Lo veo con el rostro sereno y apacible
absorto en su trabajo, cayéndole el sudor,
la paz que de él irradia, celestial, indecible,
es el fruto divino de su vida interior.
Alza de vez en cuando sus ojos hacia el Cielo,
y un suspiro ferviente lanza su corazón…,
pero si tiene cerca a Jesús, ¡qué consuelo!,
sus divinos encantos le roban la atención.
Así pasa su vida oculta y sosegada,
su vida trabajosa de pobre menestral…
tan sólo del trabajo levanta la mirada
por Jesús y María, su amor y su ideal.
Pobre y desconocido, del mundo despreciado,
¡quién se ocupa en la tierra del humilde José!
Más su gozo consiste en vivir ignorado
vivir para Dios sólo, de paz, de amor, de fe…
¡Oh! ¡qué humildad profunda la del bendito Santo!
¡qué pureza de ángel, qué seráfico ardor!
¡oh Nazaret sagrado de celestial encanto,
escuela donde se aprende sencillez con fervor!

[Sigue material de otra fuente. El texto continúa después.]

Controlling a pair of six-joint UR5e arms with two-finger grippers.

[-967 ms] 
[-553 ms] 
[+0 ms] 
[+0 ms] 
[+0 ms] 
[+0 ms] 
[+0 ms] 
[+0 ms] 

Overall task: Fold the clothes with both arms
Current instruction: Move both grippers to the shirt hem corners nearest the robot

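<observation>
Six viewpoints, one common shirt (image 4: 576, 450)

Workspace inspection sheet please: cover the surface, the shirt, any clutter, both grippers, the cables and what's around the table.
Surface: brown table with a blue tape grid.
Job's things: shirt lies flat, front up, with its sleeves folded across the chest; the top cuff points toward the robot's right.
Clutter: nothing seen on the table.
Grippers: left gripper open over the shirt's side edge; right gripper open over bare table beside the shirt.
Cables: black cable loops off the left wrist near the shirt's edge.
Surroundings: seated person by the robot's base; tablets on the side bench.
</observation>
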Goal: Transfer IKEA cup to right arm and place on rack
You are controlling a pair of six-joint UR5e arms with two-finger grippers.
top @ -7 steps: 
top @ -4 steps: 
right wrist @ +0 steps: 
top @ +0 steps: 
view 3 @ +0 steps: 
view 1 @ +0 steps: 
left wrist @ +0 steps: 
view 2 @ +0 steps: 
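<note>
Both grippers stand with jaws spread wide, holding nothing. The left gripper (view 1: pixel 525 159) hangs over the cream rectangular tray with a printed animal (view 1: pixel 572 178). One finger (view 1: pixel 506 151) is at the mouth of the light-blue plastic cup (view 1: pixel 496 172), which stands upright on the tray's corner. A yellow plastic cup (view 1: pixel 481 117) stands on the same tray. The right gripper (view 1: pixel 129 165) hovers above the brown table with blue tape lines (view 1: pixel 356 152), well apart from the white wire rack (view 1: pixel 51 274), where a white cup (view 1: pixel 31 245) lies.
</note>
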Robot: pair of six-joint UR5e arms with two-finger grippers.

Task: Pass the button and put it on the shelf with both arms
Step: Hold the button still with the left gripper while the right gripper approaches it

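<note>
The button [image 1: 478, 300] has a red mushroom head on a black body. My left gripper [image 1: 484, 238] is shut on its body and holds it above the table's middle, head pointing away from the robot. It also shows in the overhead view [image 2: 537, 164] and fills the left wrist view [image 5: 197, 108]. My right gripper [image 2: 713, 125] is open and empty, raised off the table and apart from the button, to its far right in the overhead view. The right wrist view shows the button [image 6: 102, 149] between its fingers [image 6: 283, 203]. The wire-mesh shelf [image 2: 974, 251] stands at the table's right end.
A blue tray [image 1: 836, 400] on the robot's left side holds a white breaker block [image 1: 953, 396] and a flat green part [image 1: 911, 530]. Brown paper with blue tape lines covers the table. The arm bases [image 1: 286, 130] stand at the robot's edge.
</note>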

¡Quién decirnos podría lo que José sentía,
aquel carpinterillo que es custodio de un Dios!
Cómo lo olvida todo, perdido en la alegría
de Jesús y su Madre, sus tesoros los dos.
Santo como ninguno la Iglesia lo proclama,
su santidad es tan grande cual lo fue su humildad…
¿preguntas el secreto?… Pues mira, José ama…
con Jesús y su Madre, vive de intimidad.
La intimidad es secreto que a las almas unidas
transforma, les trasmite la pura perfección,
que ven en los que aman, con caridad encendida
en el fuego sagrado de la divina unión.
Con Jesús, con María, ocultos, solitarios,
van tomando los santos su manera de obrar…
Cual José en Nazaret, y cerca del Sagrario,
ocultos, trabajando, vivamos para amar.